- _WHAT YOU WILL DO_: Among the entries below, extract exactly the lines that run from the one with "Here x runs" through the one with "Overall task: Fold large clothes", both ends included.

- _EXERCISE MATERIALS_:
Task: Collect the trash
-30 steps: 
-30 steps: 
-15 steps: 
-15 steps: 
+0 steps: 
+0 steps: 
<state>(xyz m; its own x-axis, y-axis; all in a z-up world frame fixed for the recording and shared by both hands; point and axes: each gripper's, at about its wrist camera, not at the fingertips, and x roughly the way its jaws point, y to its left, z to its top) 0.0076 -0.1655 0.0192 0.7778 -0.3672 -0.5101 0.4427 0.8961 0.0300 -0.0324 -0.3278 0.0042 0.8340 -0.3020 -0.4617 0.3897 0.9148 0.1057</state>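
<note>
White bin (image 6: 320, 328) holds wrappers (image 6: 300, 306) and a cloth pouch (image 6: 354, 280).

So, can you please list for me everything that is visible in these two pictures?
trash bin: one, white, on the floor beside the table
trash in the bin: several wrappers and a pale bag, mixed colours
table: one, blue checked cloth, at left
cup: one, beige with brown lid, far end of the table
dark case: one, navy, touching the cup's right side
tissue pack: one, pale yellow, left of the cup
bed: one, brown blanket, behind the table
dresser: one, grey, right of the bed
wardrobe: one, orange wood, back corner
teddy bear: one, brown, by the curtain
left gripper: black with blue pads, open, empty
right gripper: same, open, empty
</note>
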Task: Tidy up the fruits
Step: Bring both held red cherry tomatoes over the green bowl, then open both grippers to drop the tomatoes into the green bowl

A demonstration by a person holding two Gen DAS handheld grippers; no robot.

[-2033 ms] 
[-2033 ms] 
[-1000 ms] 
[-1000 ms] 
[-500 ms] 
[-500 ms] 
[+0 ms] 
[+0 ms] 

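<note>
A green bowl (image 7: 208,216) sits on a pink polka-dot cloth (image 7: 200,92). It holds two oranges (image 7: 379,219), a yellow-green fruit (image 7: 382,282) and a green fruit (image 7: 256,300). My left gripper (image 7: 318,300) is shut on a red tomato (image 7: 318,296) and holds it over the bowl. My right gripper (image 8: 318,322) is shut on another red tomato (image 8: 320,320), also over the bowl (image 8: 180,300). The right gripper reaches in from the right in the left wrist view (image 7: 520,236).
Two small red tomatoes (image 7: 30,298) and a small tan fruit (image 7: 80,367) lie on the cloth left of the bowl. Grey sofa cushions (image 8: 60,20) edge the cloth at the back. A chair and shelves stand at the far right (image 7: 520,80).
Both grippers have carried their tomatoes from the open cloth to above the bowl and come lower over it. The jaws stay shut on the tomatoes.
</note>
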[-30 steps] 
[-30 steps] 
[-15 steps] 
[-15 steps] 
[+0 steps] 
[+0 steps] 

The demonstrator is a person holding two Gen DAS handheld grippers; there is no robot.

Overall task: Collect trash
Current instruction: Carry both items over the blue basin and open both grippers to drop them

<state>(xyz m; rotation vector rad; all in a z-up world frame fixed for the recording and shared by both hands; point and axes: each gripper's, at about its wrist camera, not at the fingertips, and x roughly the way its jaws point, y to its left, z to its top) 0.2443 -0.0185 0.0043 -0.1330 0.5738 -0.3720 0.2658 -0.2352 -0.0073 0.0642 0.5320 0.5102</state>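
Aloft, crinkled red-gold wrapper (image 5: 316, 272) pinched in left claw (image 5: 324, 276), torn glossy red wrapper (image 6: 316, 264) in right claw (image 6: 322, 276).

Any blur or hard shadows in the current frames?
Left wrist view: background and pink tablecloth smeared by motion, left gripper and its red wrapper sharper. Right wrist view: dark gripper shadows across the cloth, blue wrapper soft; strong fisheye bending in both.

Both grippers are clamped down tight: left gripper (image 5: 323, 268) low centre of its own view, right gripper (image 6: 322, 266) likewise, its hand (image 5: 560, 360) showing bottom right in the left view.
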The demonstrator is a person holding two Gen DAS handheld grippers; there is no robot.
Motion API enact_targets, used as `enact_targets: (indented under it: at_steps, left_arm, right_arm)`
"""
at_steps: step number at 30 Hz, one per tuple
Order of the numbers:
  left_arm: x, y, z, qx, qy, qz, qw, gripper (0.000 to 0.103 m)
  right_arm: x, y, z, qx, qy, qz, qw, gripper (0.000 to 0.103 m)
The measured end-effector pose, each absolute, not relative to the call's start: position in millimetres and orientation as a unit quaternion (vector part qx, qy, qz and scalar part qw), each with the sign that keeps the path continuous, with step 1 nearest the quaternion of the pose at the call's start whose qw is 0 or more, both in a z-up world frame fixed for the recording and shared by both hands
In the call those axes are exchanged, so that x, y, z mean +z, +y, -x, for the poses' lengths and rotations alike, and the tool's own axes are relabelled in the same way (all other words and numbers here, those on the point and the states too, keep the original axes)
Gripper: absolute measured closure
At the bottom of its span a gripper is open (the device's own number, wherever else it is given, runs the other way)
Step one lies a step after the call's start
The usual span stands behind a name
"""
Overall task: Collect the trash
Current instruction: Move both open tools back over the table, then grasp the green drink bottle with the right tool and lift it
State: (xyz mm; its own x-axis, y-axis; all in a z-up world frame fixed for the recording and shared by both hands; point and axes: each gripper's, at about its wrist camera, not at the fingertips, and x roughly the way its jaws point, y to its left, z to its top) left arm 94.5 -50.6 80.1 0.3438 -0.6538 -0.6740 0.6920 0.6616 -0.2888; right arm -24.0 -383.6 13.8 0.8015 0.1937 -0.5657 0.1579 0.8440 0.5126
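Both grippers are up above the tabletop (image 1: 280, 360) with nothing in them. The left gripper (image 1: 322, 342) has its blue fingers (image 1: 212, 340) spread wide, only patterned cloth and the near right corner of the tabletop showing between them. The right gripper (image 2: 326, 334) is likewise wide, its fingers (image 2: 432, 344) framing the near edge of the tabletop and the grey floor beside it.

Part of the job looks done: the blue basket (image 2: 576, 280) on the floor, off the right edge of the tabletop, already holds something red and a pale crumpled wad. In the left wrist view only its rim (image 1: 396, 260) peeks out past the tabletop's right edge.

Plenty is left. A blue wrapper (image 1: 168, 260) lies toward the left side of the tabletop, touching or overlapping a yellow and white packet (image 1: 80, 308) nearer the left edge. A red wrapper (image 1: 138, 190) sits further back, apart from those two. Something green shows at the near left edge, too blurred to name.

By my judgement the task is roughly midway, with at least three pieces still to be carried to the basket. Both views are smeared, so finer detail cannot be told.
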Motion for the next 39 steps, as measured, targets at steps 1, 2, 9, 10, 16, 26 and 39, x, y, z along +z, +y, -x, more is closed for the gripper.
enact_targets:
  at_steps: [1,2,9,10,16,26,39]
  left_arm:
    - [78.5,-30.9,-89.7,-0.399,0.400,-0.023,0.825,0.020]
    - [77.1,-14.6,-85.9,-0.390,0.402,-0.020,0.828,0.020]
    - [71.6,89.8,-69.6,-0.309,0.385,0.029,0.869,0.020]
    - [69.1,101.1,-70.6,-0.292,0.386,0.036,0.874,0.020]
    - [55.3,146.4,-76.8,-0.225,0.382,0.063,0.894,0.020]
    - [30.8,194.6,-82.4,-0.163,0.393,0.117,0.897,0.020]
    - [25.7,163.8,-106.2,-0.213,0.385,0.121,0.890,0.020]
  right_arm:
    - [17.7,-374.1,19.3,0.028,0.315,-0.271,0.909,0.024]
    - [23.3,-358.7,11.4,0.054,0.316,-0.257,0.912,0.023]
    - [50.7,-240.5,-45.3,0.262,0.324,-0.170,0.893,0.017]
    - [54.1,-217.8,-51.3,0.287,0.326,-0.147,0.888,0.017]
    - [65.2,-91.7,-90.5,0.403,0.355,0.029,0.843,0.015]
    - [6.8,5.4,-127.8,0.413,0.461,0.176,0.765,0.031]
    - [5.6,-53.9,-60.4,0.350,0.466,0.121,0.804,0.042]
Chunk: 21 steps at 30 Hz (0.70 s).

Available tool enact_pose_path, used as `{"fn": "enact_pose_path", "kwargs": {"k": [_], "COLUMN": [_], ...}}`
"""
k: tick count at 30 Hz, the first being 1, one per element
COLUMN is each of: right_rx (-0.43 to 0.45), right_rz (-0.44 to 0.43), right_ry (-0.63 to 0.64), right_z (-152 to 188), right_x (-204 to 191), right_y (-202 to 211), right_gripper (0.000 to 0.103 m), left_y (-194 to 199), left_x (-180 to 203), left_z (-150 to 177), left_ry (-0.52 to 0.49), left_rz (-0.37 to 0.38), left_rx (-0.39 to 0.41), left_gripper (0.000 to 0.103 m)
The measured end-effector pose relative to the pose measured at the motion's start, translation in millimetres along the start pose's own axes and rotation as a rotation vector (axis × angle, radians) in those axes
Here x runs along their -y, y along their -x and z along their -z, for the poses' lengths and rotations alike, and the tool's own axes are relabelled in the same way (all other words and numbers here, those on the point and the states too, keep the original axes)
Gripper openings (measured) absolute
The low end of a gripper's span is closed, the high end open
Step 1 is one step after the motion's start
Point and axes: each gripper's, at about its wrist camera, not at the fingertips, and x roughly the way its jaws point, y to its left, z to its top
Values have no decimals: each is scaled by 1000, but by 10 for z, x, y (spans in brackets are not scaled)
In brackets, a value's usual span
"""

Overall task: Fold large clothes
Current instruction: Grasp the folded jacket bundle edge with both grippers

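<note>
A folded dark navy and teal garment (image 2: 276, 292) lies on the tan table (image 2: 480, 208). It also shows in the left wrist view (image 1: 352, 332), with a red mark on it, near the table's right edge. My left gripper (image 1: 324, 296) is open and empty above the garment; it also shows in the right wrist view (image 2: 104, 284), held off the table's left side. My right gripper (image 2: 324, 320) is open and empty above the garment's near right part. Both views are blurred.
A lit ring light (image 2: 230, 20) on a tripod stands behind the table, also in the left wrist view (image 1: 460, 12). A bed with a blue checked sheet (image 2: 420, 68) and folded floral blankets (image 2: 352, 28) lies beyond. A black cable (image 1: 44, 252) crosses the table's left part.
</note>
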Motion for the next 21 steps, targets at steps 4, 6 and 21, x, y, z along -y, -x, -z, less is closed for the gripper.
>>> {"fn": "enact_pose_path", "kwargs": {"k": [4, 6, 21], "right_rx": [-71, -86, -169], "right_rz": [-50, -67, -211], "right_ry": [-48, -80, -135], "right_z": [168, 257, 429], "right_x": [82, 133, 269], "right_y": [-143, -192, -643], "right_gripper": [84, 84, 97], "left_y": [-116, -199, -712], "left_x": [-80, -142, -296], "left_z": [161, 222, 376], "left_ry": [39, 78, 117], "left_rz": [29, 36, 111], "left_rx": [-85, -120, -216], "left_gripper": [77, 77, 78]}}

- _RESULT OF THE EXERCISE_:
Here x runs along their -y, y along their -x and z along their -z, for the poses' lengths and rotations alike, and the tool's own axes are relabelled in the same way (all other words and numbers here, those on the point and the states too, keep the original axes)
Gripper openings (measured) absolute
The low end of a gripper's span is closed, the high end open
Step 1 is one step after the motion's start
Point and axes: each gripper's, at about its wrist camera, not at the fingertips, and x roughly the way its jaws point, y to its left, z to its top
Values have no decimals: each is scaled by 1000, but by 10 for z, x, y (spans in brackets are not scaled)
In brackets, a value's usual span
"""

Overall task: Fold large clothes

That completes the response.